The final stanza brings the reader back to the children. The speaker’s poetic self has given them nothing, and they curse him for his lack of generosity. The natural environment remains threatening. He is tired and walks back to the village past an esplanade where “dead/ fishermen move their draughts in shade,” probably a reference to the game of checkers rather than the fishermen’s hauls. One of the fishermen smiles and nods in recognition, but the speaker views this gesture with the same detached mood, sarcastically commenting that the fisherman who nods gestures “as if all fate/ swayed in his lifted hand.”
Forms and Devices
Walcott employs a tone of detachment in “Homecoming: Anse La Raye.” At the beginning of the poem, the speaker uses the pronoun “we,” implying that the speaker is addressing others who happen to share similar experiences. By the end of the second stanza, the speaker begins using the pronoun “you,” referring to his separate poetic self. Because the poem plays on the idea of detachment and even alienation, the use of “you” is more effective but not totally exclusive: The speaker maintains a connection between the “we” of the first stanza and the “you” of the remainder of the poem. As a partially detached observer who uses the second person to observe his own actions, the speaker creates another less-subjective level of interaction with the surrounding environment and its people. This objectivity allows him to remove or dismiss most of the illusions one might possess when considering the experience of homecoming, especially on a Caribbean island.

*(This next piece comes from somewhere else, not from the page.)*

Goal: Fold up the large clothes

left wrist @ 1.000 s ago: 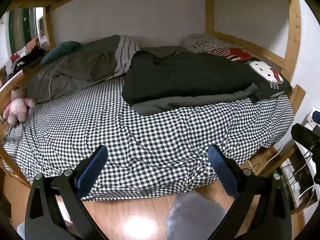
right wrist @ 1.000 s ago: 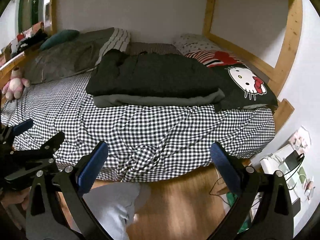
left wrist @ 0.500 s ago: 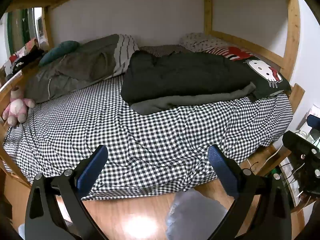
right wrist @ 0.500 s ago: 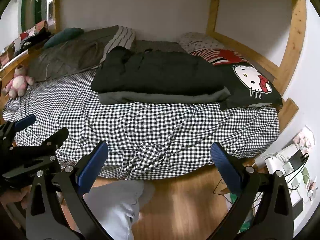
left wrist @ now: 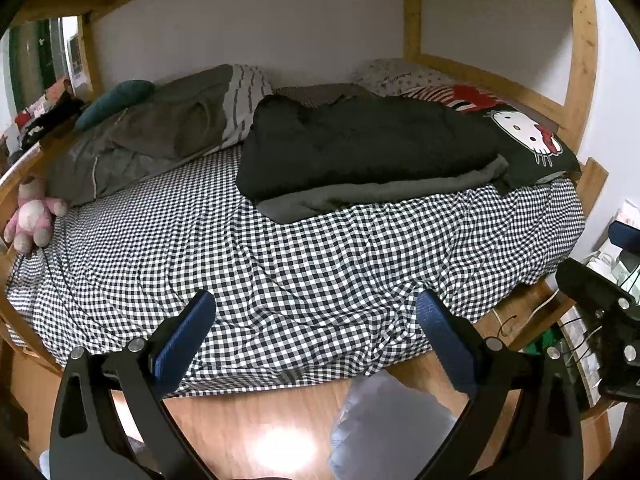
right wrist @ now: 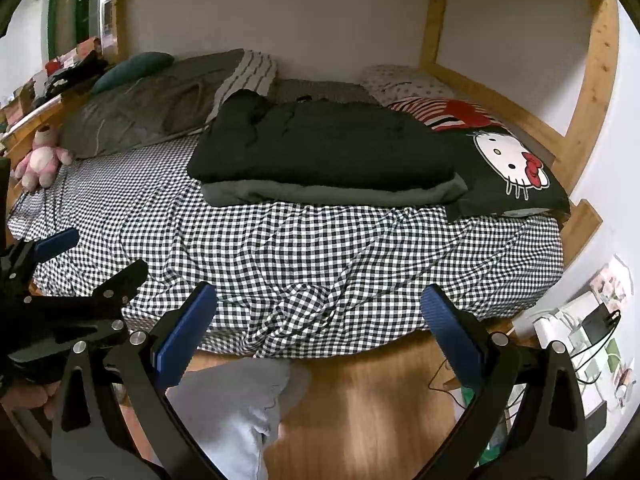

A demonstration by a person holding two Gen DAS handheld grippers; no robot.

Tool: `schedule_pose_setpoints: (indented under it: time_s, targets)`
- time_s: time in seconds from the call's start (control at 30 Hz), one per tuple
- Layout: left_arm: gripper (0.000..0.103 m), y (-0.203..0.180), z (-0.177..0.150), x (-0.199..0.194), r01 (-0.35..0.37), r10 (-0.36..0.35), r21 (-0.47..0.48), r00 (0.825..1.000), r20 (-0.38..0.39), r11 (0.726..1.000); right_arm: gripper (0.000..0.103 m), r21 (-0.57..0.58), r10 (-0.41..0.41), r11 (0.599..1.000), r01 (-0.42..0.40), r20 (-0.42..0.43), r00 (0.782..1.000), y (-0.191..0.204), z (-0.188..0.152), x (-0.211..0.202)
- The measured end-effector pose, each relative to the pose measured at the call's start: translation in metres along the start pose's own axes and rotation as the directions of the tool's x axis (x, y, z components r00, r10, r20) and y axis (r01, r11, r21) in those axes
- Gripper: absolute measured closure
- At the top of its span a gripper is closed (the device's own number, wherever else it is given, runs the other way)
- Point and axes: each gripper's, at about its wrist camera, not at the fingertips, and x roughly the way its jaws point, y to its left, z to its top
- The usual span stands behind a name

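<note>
A dark, bulky folded garment [left wrist: 368, 148] [right wrist: 320, 148] lies on a folded grey layer [left wrist: 380, 196] [right wrist: 332, 194] toward the back right of the checked bed [left wrist: 280, 264] [right wrist: 320, 248]. My left gripper [left wrist: 316, 320] is open, hovering over the bed's near edge and the floor, well short of the garment. My right gripper [right wrist: 320, 316] is open too, at the near edge with nothing between its fingers. The left gripper's black frame [right wrist: 80, 304] shows at the left of the right wrist view.
A cartoon-cat pillow [left wrist: 528, 140] [right wrist: 512, 164] lies right of the garment, grey pillows [left wrist: 152, 136] at back left and a pink plush toy [left wrist: 34, 216] [right wrist: 42, 158] on the left. Wooden bunk posts [right wrist: 592, 80] frame the bed. A person's grey-clad leg [right wrist: 236, 412] stands below; cables and chargers [right wrist: 580, 328] at right.
Both views have shifted slightly toward the bed over the second. Both grippers stayed open and the folded garment has not moved.
</note>
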Motion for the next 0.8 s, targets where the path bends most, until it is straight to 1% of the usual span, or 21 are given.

The speaker gives the island and its people a voice. In a way, the speaker becomes the island. He employs alliteration, as in the use of the “s” sound to mimic the hissing sound of the surrounding sea as well as the ever-present trade winds. The repetitive nature of this device creates a lulling effect for the reader that imitates the constant and somewhat prosaic rhythms of island life.
The imagery in the poem is also symptomatic of the speaker’s unbridled and sometimes harsh view of his home. Early in the poem, he refers to “Afro-Greeks” and “Helen.” As the poem progresses, the speaker maintains contact with the world of antiquity and the world at large through the use of metaphor, simile, and personification. The fronds of the coconut palms are “salt-rusted/ swords,” while the shells of sea crabs become “brittle helmets.” The “barbecue of branches” on the beach are like “the ribs/ of sacrificial oxen on scorched sand.” The use of these rather violent images strikes an unpleasant chord, as the reader is forced to wonder why the speaker thinks of his home this way. Yet the connection of the Caribbean culture with the cultures of the outside world is positive. The Caribbean region is associated with the “Middle Passage”—not a separate entity but part of the larger European, African, and American whole. The island and other islands like it, however, are encircled by an “infinite, boring, paradisal sea,” an ocean that “sucks its teeth,” where “frigates tack like buzzards.” The black cliffs are not majestic, but they do “scowl” at the speaker’s poetic self. This imagery gives the reader a glimpse at the actual place with its gloom, decay, and connection to the historical past.